A Russian-Iranian-Omani Project to Invest in Yemen's Oil and Gas Risks Renewing the War

Sheba Intelligence | 2024-04-03 02:55 PM



Russia, Irani, and Oman seek to invest in Yemen's oil and gas, and this might encourage the Ansar Allah (Houthi) group to accelerate a military operation to control Safer in Marib, Balhaf in Shabwa, and all oil and gas fields and pipelines between them, sources told Sheba Intelligence today.

The sources pointed out an unannounced Russian-Iranian agreement to invest in Yemen's oil and gas with the help of the Sanaa-based government and through pipelines that will later be extended from Yemen to Oman and will be linked to the Omani-Iranian project.

The sources said that Moscow and Tehran reached an agreement regarding Yemen's gas and oil after the Houthis were slow to respond to the Russians' proposal to invest in oil and gas in exchange for contributing to development and providing basic services such as electricity, water, roads, health, and education in Houthi-ruled areas ruled.

According to the sources, the first meeting in which the Russians discussed the issue of investment in Yemeni gas and oil was with Hussein Al-Sa'adai, the brother of Hassan Al-Sa'adi, who is close to the leader of the Houthis and one of the senior leaders controlling the economic file.

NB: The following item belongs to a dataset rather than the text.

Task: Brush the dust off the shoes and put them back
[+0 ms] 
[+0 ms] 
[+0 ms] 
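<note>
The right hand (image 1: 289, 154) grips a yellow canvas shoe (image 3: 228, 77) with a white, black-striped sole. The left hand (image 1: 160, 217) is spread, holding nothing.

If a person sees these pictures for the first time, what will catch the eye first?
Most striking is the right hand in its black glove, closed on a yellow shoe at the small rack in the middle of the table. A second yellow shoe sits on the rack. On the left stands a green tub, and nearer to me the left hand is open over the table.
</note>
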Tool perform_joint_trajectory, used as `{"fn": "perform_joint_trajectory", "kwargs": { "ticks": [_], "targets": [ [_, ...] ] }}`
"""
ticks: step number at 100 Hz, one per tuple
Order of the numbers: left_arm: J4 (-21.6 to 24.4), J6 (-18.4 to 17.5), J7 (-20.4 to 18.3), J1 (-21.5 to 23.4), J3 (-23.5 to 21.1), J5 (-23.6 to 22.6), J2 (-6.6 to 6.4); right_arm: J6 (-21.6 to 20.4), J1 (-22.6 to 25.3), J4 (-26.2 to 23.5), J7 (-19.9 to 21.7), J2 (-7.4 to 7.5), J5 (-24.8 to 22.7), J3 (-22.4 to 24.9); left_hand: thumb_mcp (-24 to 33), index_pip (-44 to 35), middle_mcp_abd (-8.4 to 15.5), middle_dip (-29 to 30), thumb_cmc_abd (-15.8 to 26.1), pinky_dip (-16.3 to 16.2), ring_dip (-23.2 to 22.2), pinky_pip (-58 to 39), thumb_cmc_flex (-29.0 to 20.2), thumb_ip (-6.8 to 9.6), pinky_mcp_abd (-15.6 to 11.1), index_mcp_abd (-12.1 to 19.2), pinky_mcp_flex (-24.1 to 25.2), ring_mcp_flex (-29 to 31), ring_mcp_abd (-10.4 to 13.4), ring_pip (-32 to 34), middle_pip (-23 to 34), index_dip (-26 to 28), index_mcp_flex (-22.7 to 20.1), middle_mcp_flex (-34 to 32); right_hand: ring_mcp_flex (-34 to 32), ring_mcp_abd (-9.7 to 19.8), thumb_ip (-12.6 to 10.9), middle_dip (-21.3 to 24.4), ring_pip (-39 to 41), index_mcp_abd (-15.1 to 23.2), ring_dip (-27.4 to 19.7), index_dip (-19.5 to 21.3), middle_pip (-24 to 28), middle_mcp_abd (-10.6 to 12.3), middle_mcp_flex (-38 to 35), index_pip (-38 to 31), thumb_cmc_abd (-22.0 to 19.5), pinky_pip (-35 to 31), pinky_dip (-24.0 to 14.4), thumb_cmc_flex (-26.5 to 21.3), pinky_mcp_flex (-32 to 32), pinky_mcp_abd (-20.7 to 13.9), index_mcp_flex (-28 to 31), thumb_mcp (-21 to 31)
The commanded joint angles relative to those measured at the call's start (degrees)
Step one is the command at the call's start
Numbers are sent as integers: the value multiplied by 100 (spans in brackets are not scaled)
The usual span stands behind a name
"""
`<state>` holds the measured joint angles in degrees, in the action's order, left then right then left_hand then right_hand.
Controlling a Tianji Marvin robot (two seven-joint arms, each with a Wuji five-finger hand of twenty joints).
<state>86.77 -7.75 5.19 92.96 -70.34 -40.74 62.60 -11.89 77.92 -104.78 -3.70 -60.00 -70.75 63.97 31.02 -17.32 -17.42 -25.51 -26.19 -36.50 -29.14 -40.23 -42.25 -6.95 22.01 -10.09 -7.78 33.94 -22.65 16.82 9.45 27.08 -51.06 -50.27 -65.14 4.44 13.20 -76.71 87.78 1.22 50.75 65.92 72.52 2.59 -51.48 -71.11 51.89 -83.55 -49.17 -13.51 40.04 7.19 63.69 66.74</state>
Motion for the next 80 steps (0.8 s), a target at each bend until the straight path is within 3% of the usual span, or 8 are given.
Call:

The sources added, "In the meeting that took place in a third country in 2022, Russian intelligence officers presented an oil and gas investment proposal in exchange for development. The Houthi group assigned the security and intelligence leader, Abd al-Rab Saleh Harfan, to reach an agreement with the Russians. However, the Russians apologized and withdrew from negotiations with the Houthis on this file. The Russians said the Houthi delayed reply made them agree with the Iranians on a broad deal that included Yemen and Oman."

In May 2021, the Omani Minister of Oil and Gas, Mohammed Al Rumhi, said that his country wants to revive its plans to import Iranian gas by extending gas pipelines from Iran to it and expanding this pipeline network to Yemen.

Yemen's exports of gas and oil stopped in October 2022 after the Houthis targeted oil export terminals in Hadramout and Shabwa provinces, which are under the control of Yemen's UN-recognized government.

In 2013, Iran and the Sultanate of Oman agreed on a plan to export gas through a submarine pipeline. The proposed pipeline at the time would have had the capacity to transport 1 billion cubic feet per day of Iranian natural gas to Oman.

After signing the Iranian nuclear agreement in 2015, officials from the National Iranian Gas Company and the Omani Ministry of Oil and international companies, including Shell, Total, and Korea Gas Corporation, held extensive meetings to explore the possibility of transporting gas from Iran to Oman.

However, after the US withdrawal from the nuclear agreement in 2018, discussions on the possibility of transporting gas from Iran to Oman stopped. Neither Iran nor Oman possess the technology needed to build submarine pipelines. Such a project requires Western technology, which in turn needs the lifting of US sanctions on Iran.

In May 2022, a few months after President Joe Biden assumed power, negotiations on returning to the nuclear agreement resumed. Meanwhile, Iran and Oman agreed, during the visit of Iranian Petroleum Minister Javad Owji to Oman, to revive the submarine gas pipeline project. Two weeks later, Muscat announced the signing of two memorandums of understanding with Iran to develop two gas pipelines and an oil field along their maritime border.

In 2023, Iran already began the process of extending gas pipelines between the Minab and Koh Mubarak regions in southern Iran to export gas to the Sultanate of Oman, the Managing Director of Iran Gas Engineering and Development Company (IGEDC) Reza Noshadi, said at the time. The proposed pipeline will extend from Iran's South Pars gas field to Sohar in northern Oman.